Challenging time for property market in 2009
Thursday, December 18th, 2008The property market in Malaysia is in for a correction soon due to the global economic slowdown. Slower economy will cool down the demand as consumer confidencel level is low, with many buyers continue to adopt a wait-and-see stance. Generally, property prices is expected to fall by 5-10 percent from the first quarter of next year.
It may not be a rosy outlook but Malaysia’s real estate is resilient enough to withstand the onslaught of the economic turmoil. A housing bubble is unlikely although the market will be depressed by a slew of bearish factors like poor economic data and worries over increasing credit market losses in the US.
In addition, Malaysia’s property prices will not fall as drastically as the prices of properties in Hong Kong, Singapore and Thailand next year as the three countries are more exposed to the US-led subprime crises. During the boom period, property prices in the latter three countries’ had risen tremendously over a short period while Malaysia’s only had a gradual appreciation. There is still room to grow in Malaysia so we will definitely fare better.
The prices of certain secondary residential properties could face more pressure next year due to a lack of demand and an increase in supply of completed projects. The situation for high-end condominiums in the KLCC and Mont Kiara areas are getting critical. There would be more pressure on the rental and capital values as many of the projects in the vicinity would be completed within the next one or two years. Supply will be mounting on a monthly basis and this will eventually translate into lower capital values and rental. An easy 15% to 20% shed in values are envisaged for this sector.

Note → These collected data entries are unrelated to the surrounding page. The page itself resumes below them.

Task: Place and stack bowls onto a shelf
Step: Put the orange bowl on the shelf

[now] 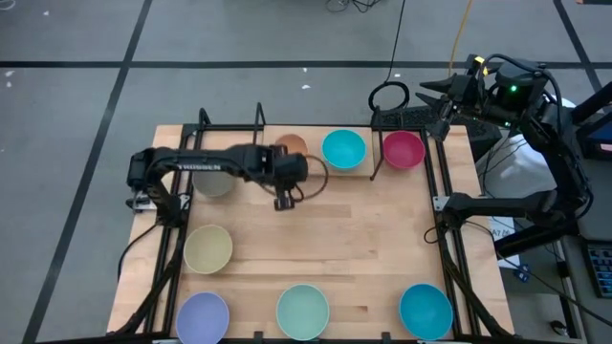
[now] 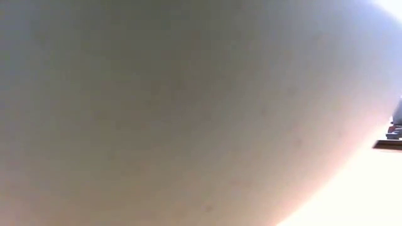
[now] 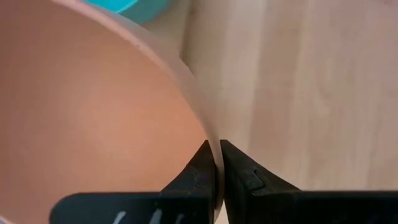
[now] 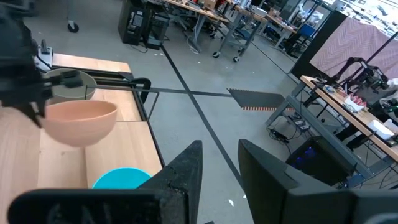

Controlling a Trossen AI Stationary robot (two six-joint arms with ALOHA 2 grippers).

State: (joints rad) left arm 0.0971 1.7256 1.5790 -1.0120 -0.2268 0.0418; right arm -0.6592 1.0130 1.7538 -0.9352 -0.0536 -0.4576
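Observation:
My left gripper reaches over the table's far middle, shut on the orange bowl, which also shows lifted in the right wrist view. A teal bowl and the magenta bowl sit at the far edge by the shelf's thin black rods; I cannot tell its board from the table. The grey-olive bowl lies under the left arm. Pale yellow, lavender, mint and a second teal bowl rest on the table. My right gripper waits open beyond the far right corner. My left gripper pinches the orange bowl's rim, one finger inside the bowl and the other outside the wall. The right wrist view shows the bowl lifted clear of the table, upright, above and beside the teal bowl.
A pale rounded surface right in front of the low camera fills that view. Black arm frames run along the table's left and right sides. Bare wood lies across the table's middle. Beyond the far edge is grey floor.

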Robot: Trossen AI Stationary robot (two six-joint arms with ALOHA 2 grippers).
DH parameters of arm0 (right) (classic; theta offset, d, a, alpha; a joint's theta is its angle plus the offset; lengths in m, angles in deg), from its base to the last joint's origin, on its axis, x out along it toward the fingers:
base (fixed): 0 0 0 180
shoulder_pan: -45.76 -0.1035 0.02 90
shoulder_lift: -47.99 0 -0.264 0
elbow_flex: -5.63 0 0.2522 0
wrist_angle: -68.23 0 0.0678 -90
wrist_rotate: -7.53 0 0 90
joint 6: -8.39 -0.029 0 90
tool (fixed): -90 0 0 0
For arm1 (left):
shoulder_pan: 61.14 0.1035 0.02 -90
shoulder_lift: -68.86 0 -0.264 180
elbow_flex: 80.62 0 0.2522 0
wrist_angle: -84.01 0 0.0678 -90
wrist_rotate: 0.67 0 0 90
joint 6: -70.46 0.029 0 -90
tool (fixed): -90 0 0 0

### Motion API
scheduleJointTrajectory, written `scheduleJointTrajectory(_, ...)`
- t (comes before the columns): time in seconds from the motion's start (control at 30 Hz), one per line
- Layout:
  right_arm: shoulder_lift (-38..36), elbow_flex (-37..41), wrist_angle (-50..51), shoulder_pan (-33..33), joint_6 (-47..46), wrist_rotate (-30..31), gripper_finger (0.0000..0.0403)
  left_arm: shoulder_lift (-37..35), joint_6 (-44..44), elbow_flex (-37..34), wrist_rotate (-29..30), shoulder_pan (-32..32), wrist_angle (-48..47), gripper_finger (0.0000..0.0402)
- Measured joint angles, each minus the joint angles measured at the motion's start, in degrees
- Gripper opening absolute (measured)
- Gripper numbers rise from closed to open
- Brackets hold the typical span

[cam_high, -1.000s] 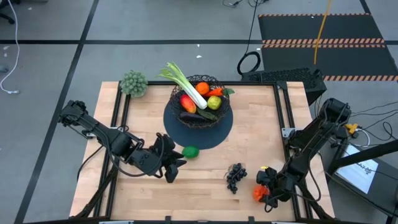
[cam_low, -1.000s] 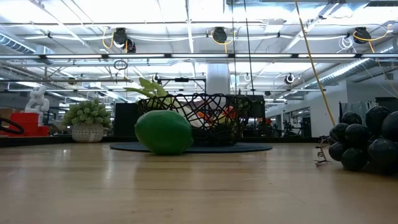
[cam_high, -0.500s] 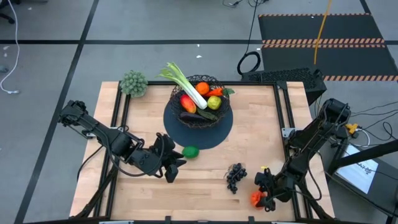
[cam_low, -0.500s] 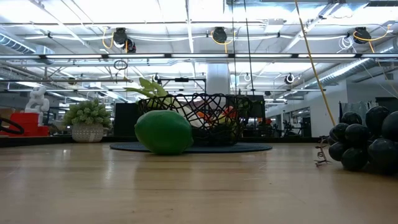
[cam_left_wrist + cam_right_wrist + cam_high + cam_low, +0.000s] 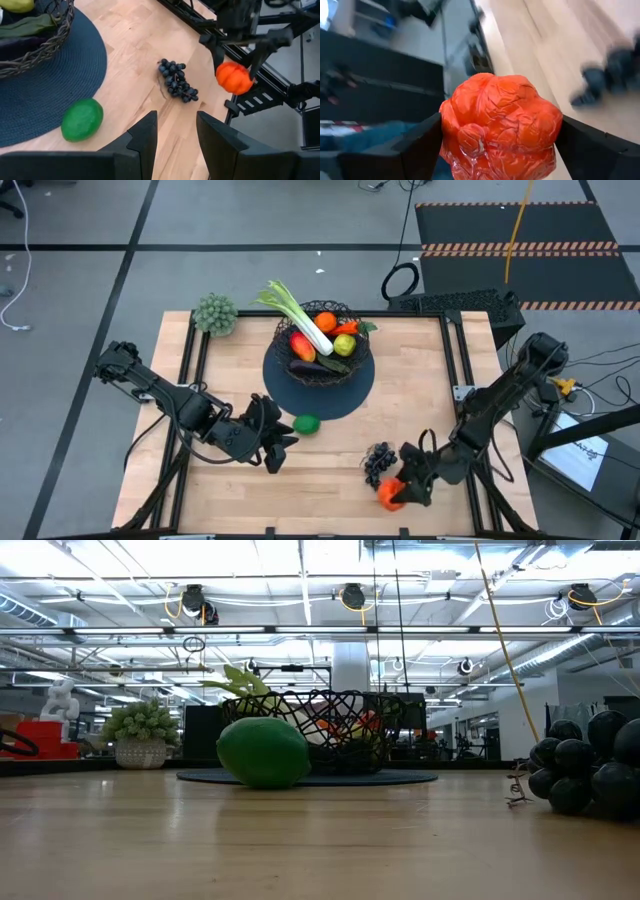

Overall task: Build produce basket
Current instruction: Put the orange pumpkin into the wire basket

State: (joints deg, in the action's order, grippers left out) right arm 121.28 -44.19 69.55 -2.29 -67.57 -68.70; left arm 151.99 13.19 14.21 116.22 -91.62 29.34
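Currently the right gripper (image 5: 393, 495) is clamped on one lumpy red-orange tomato (image 5: 390, 496), held near the table's front edge, just beside one bunch of dark grapes (image 5: 378, 463). The left gripper (image 5: 279, 451), fingers parted and empty, sits near one green lime (image 5: 307, 423) at the rim of the flat dark round mat (image 5: 352, 400). On the mat stands the black wire-mesh basket (image 5: 285, 368), where one long green-white leek (image 5: 297, 314) lies diagonally, leaves pointing to the far-left corner.

- The right end effector (image 5: 393, 493) now sits farther in over the tabletop (image 5: 330, 480), away from the right edge.
- The tomato (image 5: 389, 495) clamped in it comes along, now just beside the grapes (image 5: 378, 463).
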Motion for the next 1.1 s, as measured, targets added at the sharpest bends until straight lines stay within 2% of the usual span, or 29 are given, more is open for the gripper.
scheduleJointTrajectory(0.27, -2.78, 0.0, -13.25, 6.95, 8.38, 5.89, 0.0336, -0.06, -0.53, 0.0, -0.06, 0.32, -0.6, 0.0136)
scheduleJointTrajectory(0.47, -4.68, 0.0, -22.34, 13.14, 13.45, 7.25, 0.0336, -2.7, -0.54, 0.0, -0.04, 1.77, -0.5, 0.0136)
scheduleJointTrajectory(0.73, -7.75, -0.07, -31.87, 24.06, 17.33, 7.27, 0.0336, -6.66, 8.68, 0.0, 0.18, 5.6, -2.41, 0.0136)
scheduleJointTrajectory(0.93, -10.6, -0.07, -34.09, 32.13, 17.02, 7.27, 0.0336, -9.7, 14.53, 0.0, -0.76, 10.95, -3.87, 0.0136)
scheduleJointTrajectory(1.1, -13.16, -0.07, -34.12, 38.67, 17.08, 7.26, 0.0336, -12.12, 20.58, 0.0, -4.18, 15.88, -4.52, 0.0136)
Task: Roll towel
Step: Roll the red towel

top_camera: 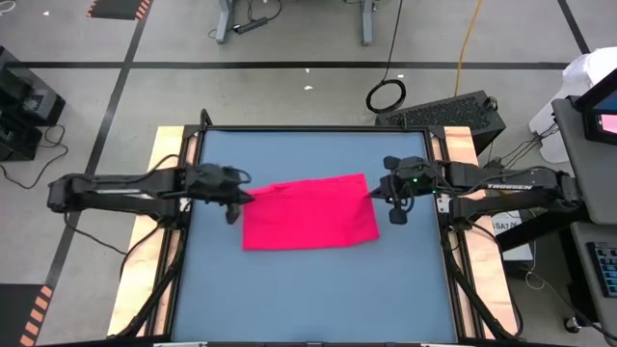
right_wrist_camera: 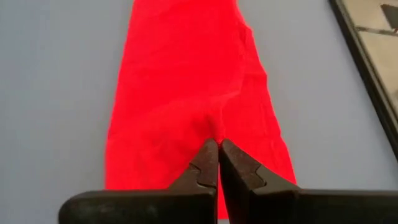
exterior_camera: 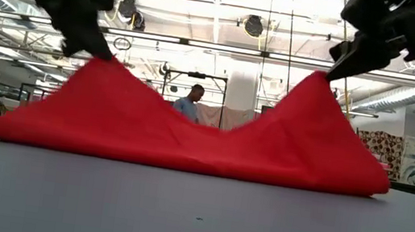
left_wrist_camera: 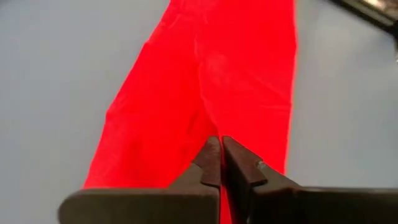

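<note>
The towel (top_camera: 308, 212) lies on the blue table (top_camera: 308, 289) between the 2 grippers, stretched from one to the other. The left gripper (top_camera: 249, 196) is clenched on the towel's near-left corner, and the right gripper (top_camera: 371, 190) is clenched on the corner at the opposite end of the same edge.

In the low view, each pinched corner is lifted off the table into a peak: 1 peak hangs from the left gripper (exterior_camera: 106, 55) and the other from the right gripper (exterior_camera: 329, 74). The cloth (exterior_camera: 187, 142) sags into a dip midway between the 2 peaks, and its lower edge rests on the tabletop (exterior_camera: 194, 212) beneath both grippers. Beyond the dip, a person (exterior_camera: 190, 101) stands in the room behind the table.

In the left wrist view, the 2 dark fingers (left_wrist_camera: 208, 163) are pressed together with red fabric caught at their tips, and the towel (left_wrist_camera: 205, 93) runs straight ahead, away from the gripper, as a long band over the blue surface. The right wrist view shows the same from the other end: fingers (right_wrist_camera: 208, 163) closed tight on a fold of the towel (right_wrist_camera: 193, 93), the cloth spreading forward from the tips, with the table's dark rim (right_wrist_camera: 367, 68) off to one side.
</note>
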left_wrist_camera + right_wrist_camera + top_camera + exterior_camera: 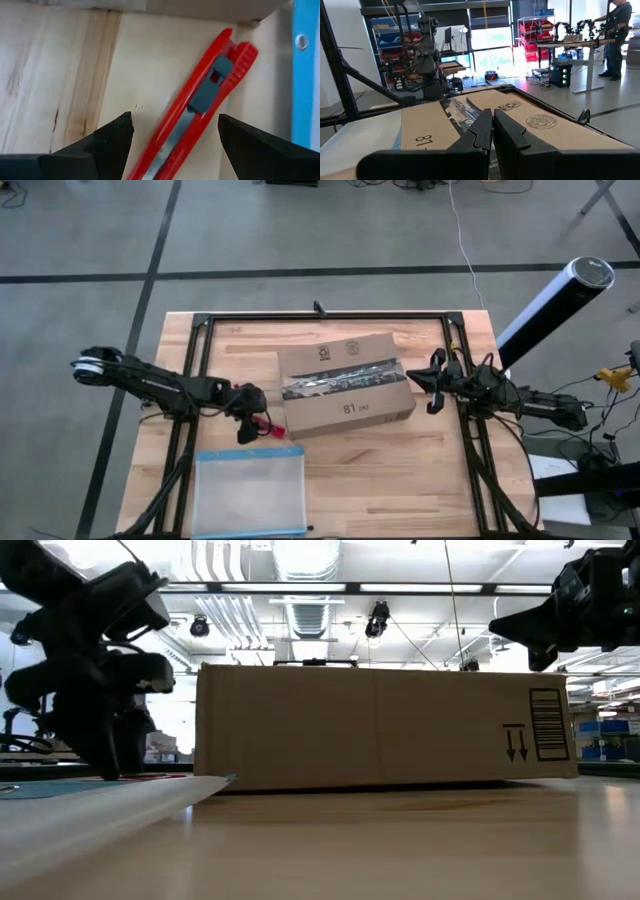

The asking prices for middle-class residential properties in general, for example terrace houses in good locations such as Sri Hartamas, Bandar Utama and even Taman Tun Dr Ismail, have already been adjusted 5% to 10% lower to reflect current market conditions. Prices of high density condominiums with a low occupancy rate in not-so-nice locations are about 10% lower now compared to a year ago. Although prices have softened, it might still prove to be difficult to spur demand for such properties.
In the retail sector, there could be an oversupply as there will be additional shopping centres to be completed next year. If the economy continues to deteriorate, the hotel sector will also be affected from fewer foreign travellers. The domestic property prices would further moderate next year and were likely to recover in three years.
In short, domestic prices will unlikely to drop drastically as profit margins of developers are already low and Malaysia had only experienced a gradual appreciation previously. There will be fewer launches due to poor demand. So with the soft property market, it is even more important for developers to produce innovative and quality products.